Exercise data Start Marker

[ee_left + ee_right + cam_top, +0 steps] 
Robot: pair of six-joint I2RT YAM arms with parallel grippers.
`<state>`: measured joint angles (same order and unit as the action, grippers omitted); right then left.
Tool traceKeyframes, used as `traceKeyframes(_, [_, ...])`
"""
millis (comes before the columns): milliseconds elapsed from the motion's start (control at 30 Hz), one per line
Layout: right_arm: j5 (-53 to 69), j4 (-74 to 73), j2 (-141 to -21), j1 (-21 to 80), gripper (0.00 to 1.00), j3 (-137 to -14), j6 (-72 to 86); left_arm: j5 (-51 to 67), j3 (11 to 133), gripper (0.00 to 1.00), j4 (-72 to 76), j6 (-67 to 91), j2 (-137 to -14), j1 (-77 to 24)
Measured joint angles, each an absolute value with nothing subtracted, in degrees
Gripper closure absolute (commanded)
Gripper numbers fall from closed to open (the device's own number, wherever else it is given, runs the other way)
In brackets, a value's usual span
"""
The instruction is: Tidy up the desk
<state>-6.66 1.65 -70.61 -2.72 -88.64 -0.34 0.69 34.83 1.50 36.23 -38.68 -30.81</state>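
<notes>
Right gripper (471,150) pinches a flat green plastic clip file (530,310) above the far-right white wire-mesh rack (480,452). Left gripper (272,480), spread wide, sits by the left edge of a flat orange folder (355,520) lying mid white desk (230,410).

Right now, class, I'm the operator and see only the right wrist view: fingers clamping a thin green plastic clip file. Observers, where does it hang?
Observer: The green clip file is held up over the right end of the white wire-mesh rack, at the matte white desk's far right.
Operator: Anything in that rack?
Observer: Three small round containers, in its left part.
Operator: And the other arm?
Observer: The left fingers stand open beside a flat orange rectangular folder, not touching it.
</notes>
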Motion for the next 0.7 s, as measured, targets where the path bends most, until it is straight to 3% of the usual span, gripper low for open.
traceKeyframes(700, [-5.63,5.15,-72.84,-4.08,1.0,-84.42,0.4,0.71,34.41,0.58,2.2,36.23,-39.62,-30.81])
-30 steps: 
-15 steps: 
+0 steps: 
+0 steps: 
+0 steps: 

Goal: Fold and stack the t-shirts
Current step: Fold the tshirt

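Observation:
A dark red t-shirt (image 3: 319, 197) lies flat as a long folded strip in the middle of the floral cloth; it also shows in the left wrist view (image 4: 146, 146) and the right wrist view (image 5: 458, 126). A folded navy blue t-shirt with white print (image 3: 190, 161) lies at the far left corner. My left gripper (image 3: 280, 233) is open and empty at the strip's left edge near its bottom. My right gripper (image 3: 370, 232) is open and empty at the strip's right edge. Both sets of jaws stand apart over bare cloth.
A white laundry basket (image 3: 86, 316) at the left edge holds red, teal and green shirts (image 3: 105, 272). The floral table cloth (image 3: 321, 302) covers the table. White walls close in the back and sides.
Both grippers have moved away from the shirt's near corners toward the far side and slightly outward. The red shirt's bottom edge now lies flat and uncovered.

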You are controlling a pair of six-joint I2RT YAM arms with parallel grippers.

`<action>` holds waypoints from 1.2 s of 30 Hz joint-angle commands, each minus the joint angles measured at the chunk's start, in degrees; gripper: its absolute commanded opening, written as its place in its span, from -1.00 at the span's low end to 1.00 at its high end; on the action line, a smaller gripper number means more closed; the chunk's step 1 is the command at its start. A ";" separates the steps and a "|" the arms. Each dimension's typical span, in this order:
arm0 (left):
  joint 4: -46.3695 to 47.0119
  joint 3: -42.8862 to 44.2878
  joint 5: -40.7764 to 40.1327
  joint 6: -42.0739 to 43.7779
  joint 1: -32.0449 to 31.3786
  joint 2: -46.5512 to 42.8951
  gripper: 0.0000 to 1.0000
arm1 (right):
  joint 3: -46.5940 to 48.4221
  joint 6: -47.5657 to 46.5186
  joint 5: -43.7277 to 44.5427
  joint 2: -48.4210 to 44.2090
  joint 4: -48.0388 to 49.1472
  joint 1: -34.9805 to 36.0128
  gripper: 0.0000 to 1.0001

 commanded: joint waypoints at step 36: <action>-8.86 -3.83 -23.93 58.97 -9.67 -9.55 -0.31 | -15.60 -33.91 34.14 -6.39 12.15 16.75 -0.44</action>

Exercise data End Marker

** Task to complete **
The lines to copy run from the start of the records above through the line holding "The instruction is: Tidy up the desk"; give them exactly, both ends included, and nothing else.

** Expected answer **
[ee_left + ee_right + cam_top, +0 steps] 
Robot: pair of six-joint I2RT YAM arms with parallel grippers.
`<state>`: measured joint angles (same order and unit as the action, grippers omitted); right then left.
Tool traceKeyframes, used as `traceKeyframes(_, [_, ...])`
"""
millis (comes before the columns): milliseconds elapsed from the motion's start (control at 30 Hz), one per line
Layout: right_arm: j5 (-53 to 69), j4 (-74 to 73), j2 (-141 to -21), j1 (-21 to 80), gripper (0.00 to 1.00), j3 (-137 to -14), j6 (-72 to 86); left_arm: j5 (-51 to 67), j3 (11 to 133), gripper (0.00 to 1.00), j4 (-72 to 76), j6 (-67 to 91), j2 (-137 to -14), j1 (-77 to 24)
Measured joint angles, each an absolute value with nothing subtracted, in degrees
Gripper closure absolute (commanded)
Gripper numbers fall from closed to open (the device's own number, wherever else it is given, runs the other way)
In brackets, a value's usual span
"""
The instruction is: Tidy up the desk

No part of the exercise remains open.